Could this movement actually redeem gentrification?

.... Before multiplexes swept everyone up and forced many of the small venues to close, picturehouses offered a more bespoke and intimate form of movie-going, in close proximity to individual neighbourhoods. The revival points to a desire to recapture this social function. Ironically, it is a reversal of the pattern currently unfolding in developing-world countries like India, where cinema-going used to be rooted in the single-screen picturehouse, but is now switching over to the multiplex.

In the west, meanwhile, driven by a hankering for a more “personalised” consumption, we have come full circle, back to the bourgeois, early 20th-century origins of the picturehouse. The first wave was built in the 1910s, in suburbs built for the new urban middle classes some 20-30 years previously. Cinema, and the imaginative licence to roam it offered, was part of the spectrum of new freedoms. The second wave of larger, more ornate buildings – art-deco palaces to house the products of Hollywood’s Golden Age – arrived in the 1920s and 1930s. By then, however, many of the neighbourhoods in which they stood were in economic decline (Kentish Town and Deptford, certainly; even Crouch End languished in postwar doldrums). But cinema was already on the way to becoming the great popular art form of the 20th century, feeding the fancies and frustrations of the metropolitan hordes.

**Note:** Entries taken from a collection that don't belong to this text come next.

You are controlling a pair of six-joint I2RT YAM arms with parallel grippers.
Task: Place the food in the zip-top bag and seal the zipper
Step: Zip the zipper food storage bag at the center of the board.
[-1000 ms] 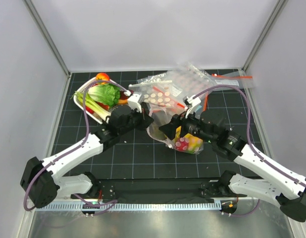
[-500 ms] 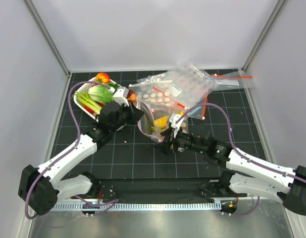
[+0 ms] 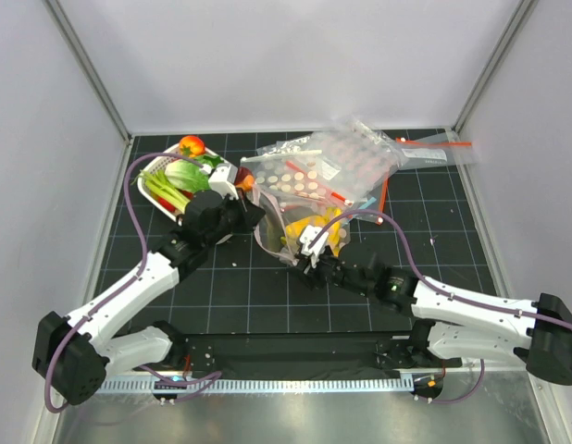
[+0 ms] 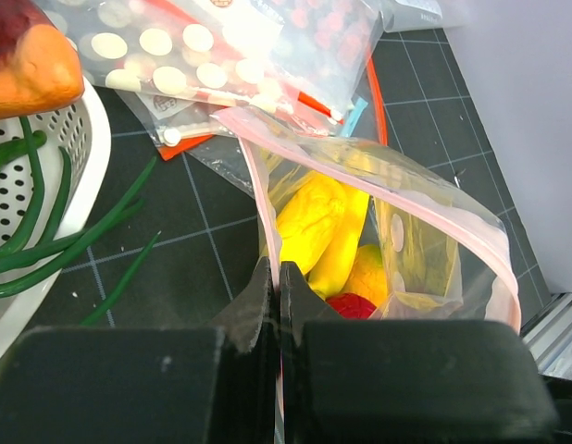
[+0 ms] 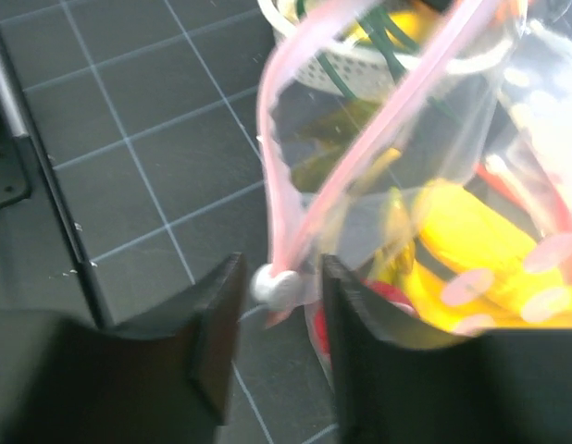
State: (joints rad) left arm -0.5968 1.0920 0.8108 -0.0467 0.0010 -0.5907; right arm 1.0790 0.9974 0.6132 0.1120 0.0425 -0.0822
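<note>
The zip-top bag stands open between my two grippers. Inside it the left wrist view shows the yellow banana bunch, the orange-yellow mango-like fruit and the red fruit. My left gripper is shut on the bag's pale pinkish zipper strip at the mouth's left side; it also shows in the top view. My right gripper is open at the mouth's near corner. A small white slider on the strip's end sits between its fingers.
A white perforated basket with green leaves and stalks stands at the back left, with an orange-red fruit behind it. Several clear dotted bags with red strips lie behind the open bag. Side walls close in left and right.
My right arm has swung left and lower, bringing its open fingers round the bag's near corner and slider. The bag has shifted back and left. My left gripper has kept hold of the strip.
</note>
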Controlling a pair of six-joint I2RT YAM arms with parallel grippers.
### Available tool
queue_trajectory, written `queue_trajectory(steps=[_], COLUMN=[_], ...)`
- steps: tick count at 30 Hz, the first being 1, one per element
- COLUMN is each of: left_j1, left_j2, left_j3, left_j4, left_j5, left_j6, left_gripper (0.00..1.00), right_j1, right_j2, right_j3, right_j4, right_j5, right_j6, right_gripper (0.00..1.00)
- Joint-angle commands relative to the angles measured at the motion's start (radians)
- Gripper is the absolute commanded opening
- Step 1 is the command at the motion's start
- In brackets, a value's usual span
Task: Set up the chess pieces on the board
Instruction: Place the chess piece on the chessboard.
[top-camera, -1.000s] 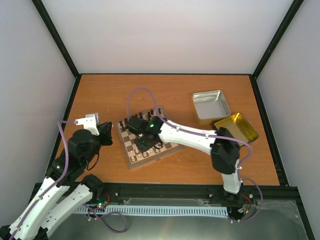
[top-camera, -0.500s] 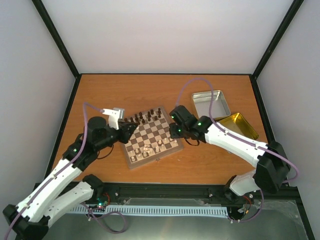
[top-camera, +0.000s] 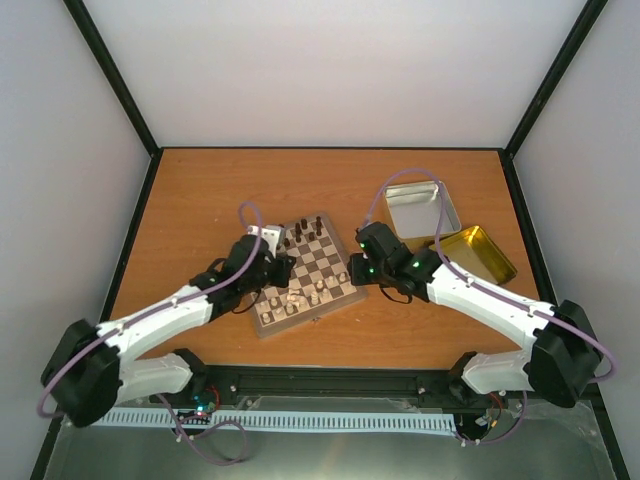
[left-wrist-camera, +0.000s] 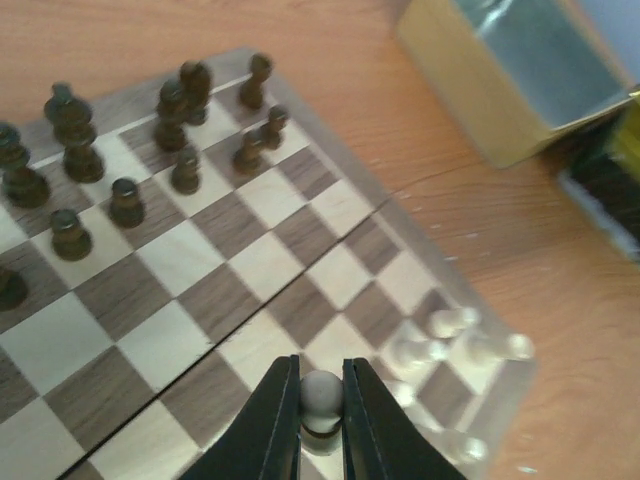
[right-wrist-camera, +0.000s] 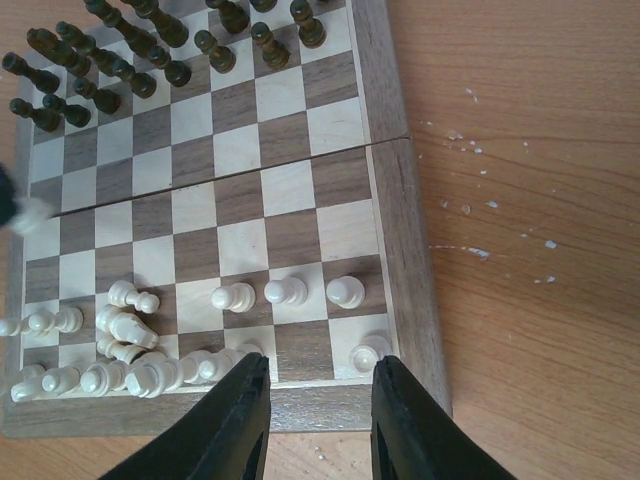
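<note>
The left hand (left-wrist-camera: 321, 368) pinches a cream pawn (left-wrist-camera: 321, 392), base hidden in its grip, over the board (right-wrist-camera: 391, 210). The right hand (right-wrist-camera: 318, 395), spread, partly covers the toppled chess pieces (right-wrist-camera: 120, 375) at its left.

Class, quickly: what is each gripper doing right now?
Left gripper: closed on a pale chess piece.
Right gripper: open, holding nothing.

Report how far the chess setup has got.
Done: the dark chessmen stand at the board's far end, and three pale pawns stand in a row, plus one corner piece. In hand: the left tool is shut on a pale chessman; the right tool hangs open, empty. Left: a heap of toppled pale pieces.
</note>
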Motion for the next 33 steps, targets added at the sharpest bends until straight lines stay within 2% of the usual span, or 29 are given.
queue_trajectory(steps=[1, 8, 14, 20, 33], left_j1=[-0.030, -0.032, -0.032, -0.032, -0.032], left_j2=[0.120, 0.285, 0.346, 0.334, 0.292], left_j3=[-0.002, 0.093, 0.091, 0.062, 0.039], left_j4=[0.124, 0.032, 0.008, 0.025, 0.004], left_j5=[-0.227, -0.257, -0.269, -0.263, -0.224], left_j6=[0.025, 0.068, 0.078, 0.080, 0.071], left_gripper=[0.01, 0.01, 0.02, 0.11, 0.21], right_j1=[-0.016, -0.022, -0.024, -0.025, -0.026], right_j2=[-0.043, -0.057, -0.069, -0.071, -0.078], right_j3=[-0.023, -0.041, -0.050, -0.054, -0.065], right_j4=[0.040, 0.042, 0.043, 0.039, 0.043], right_j5=[0.009, -0.001, 0.002, 0.006, 0.002], right_j6=[-0.014, -0.027, -0.027, -0.032, -0.026], right_gripper=[0.30, 0.30, 0.30, 0.30, 0.30])
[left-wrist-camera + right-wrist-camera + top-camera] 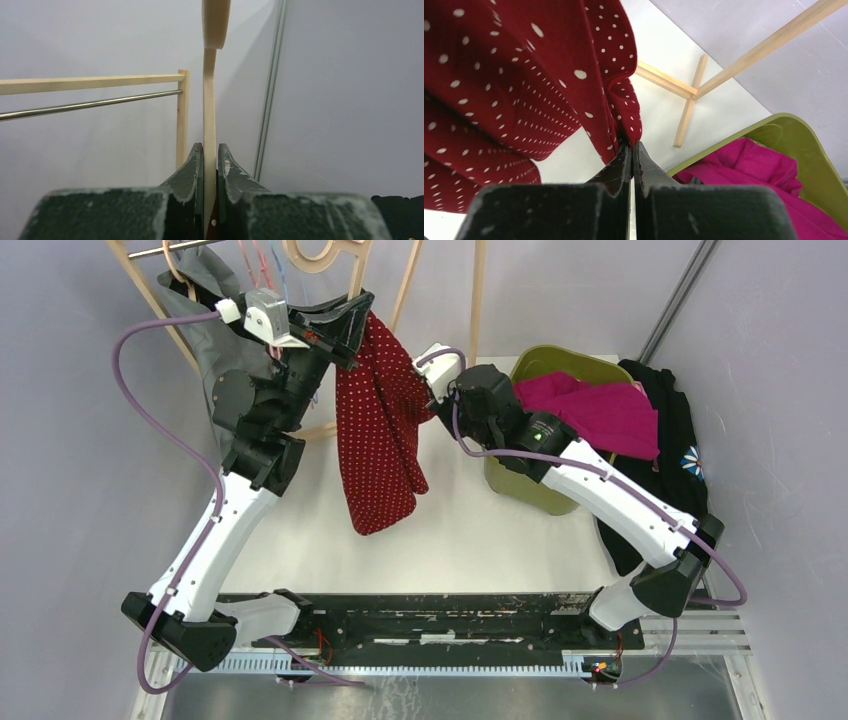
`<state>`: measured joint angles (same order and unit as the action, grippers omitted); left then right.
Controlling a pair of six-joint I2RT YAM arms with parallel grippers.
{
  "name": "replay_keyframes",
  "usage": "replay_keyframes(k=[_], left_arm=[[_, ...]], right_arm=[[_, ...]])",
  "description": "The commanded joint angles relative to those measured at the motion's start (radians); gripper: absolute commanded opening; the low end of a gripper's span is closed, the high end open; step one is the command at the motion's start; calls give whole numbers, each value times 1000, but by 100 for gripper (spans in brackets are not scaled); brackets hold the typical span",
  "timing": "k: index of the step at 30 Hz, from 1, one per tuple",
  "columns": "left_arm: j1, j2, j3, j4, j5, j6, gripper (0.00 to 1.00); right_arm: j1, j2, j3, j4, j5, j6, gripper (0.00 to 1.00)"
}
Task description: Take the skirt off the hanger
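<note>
The skirt (378, 430) is dark red with white dots and hangs from the wooden hanger (322, 262) near the top of the rack. My left gripper (360, 315) is shut on the hanger's flat wooden arm (209, 115). A sliver of red skirt (213, 220) sits between the fingers, next to the wood. My right gripper (428, 405) is at the skirt's right edge, about mid-height. In the right wrist view its jaws (632, 145) are shut on a fold of the skirt's edge (624, 107).
A green basket (530, 490) holding a magenta garment (600, 410) stands right of the skirt, with a black garment (675, 440) draped beside it. A grey garment (205, 330) hangs at the left of the wooden rack (478, 300). Rack feet (686, 107) rest on the white table.
</note>
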<state>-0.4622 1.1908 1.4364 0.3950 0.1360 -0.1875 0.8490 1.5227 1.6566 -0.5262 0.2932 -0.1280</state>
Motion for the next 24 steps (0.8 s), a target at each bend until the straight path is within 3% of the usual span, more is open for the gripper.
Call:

However sincere the current fetish for the bygone glamour, brass fittings and old Pearl & Dean fanfare might be, those days aren’t coming back. Publicly exhibited cinema is not the force it once was: there were 903m cinema visits in the UK in 1933; in 2011, with a population nearly 40% larger, just 172m. But perhaps the 21st century picturehouses – instead of being a middle-class retro affectation – can reclaim their places at the heart of their communities and still exert meaningful social influence.

Mingard says he took great care to approach residents as forthrightly as possible about Deptford Cinema. The name, contrary to appearances, took several meetings to decide on, and was chosen for its air of plainspoken accessibility: “You know what you’re going to get, and you’re know you’re invited.” Lines of communication are all-important, he says. “If you only ever put stuff out on Twitter, that’s fine, but only a certain type of person will come. Another kind of person will respond to a flyer put through the door, something given to them in person or a conversation on the street.” ....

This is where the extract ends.